Here's the goroutine dump (2 debug levels): goroutine-1.txt goroutine-2.txt

uritig avatar Aug 19 '24 17:08 uritig

Hey which version of temporal server or temporal SDK version are you using?

abhishekhugetech avatar Aug 20 '24 18:08 abhishekhugetech

We observed this issue across multiple temporal server versions - 1.22.5, 1.22.7, 1.23.1, etc. go-SDK version - v1.24.0 (majority of the workers and clients are here). python-SDK version - 1.5.1

uritig avatar Aug 28 '24 20:08 uritig

@uritig thanks for posting the data. Looking at the hung Goroutines, it seems to be coming from improper grpc.ClientConn cleanup.

goroutine profile: total 4204
3444 @ 0x43e5ce 0x44ea05 0x971c75 0x471661
#	0x971c74	google.golang.org/grpc/internal/grpcsync.(*CallbackSerializer).run+0x114
/home/runner/go/pkg/mod/google.golang.org/[email protected]/internal/grpcsync/callback_serializer.go:76

I found a similar issue posted here on grpc-go repo that explains not closing grpc.ClientConn as the cause - https://github.com/grpc/grpc-go/issues/6413#issuecomment-1610047629

There is a PR (https://github.com/temporalio/temporal/pull/6441) in temporal to cache these connections instead of creating them frequently on demand.

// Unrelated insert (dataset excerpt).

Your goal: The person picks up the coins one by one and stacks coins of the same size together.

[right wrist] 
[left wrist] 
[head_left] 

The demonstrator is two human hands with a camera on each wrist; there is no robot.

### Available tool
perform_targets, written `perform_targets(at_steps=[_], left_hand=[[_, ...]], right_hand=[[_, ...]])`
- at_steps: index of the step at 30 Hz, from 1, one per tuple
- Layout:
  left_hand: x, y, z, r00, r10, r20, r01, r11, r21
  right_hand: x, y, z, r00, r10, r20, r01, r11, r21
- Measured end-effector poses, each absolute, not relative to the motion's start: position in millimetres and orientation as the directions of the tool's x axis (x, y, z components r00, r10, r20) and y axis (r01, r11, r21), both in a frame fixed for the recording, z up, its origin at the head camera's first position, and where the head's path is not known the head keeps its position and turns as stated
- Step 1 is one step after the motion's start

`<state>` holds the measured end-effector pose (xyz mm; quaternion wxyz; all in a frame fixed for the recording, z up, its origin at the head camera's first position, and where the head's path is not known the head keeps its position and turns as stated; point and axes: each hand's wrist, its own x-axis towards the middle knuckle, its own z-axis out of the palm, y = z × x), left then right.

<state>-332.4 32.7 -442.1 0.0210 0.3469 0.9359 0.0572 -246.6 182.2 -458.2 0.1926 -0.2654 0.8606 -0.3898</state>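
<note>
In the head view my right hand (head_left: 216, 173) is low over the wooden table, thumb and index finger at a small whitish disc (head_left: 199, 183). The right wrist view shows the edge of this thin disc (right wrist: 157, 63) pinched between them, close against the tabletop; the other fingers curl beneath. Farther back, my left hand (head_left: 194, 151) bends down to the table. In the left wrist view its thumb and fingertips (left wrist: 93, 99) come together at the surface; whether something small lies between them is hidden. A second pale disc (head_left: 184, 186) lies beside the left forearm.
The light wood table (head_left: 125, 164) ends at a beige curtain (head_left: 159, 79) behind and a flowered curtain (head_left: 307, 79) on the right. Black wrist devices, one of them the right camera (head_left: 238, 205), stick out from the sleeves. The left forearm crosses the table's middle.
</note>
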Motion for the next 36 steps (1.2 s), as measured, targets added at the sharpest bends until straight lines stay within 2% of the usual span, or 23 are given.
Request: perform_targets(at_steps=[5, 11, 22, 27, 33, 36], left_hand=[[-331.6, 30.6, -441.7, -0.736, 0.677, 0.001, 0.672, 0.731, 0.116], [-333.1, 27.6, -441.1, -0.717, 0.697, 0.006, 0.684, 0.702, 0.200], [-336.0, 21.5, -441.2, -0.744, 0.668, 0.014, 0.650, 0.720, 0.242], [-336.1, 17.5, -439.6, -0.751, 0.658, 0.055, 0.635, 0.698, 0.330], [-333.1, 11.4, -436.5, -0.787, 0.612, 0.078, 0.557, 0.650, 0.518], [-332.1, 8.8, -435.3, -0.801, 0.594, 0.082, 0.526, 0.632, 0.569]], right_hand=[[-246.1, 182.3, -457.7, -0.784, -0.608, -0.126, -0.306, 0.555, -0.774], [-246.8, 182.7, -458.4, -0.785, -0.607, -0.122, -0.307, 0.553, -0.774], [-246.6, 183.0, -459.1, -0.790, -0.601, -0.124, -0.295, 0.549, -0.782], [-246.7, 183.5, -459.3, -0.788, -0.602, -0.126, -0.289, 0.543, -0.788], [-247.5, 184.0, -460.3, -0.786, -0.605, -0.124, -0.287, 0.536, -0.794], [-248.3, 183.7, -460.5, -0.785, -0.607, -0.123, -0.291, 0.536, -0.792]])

This issue might be fixed with that change.

gow avatar Aug 29 '24 19:08 gow

I'll followup once that PR lands.

gow avatar Aug 29 '24 19:08 gow

I've seen this before on the worker service. I'm not sure why we would recreate grpc.ClientConns since we have a stub-level cache that should avoid creating new ones. The new cache should only make a difference if we connect to multiple services on the same endpoint, which we generally don't do. So there might be an issue with the stub cache also.

dnr avatar Aug 29 '24 21:08 dnr

seeing a similar behaviour with the history service where we are seeing that after a day of contineous usage the history service uses 100% of cpu available and comes back to normal for 2-3 hours after a pod restart. The pod continues to use 100% cpu till it is restarted even if the no of active workflows are less than 100.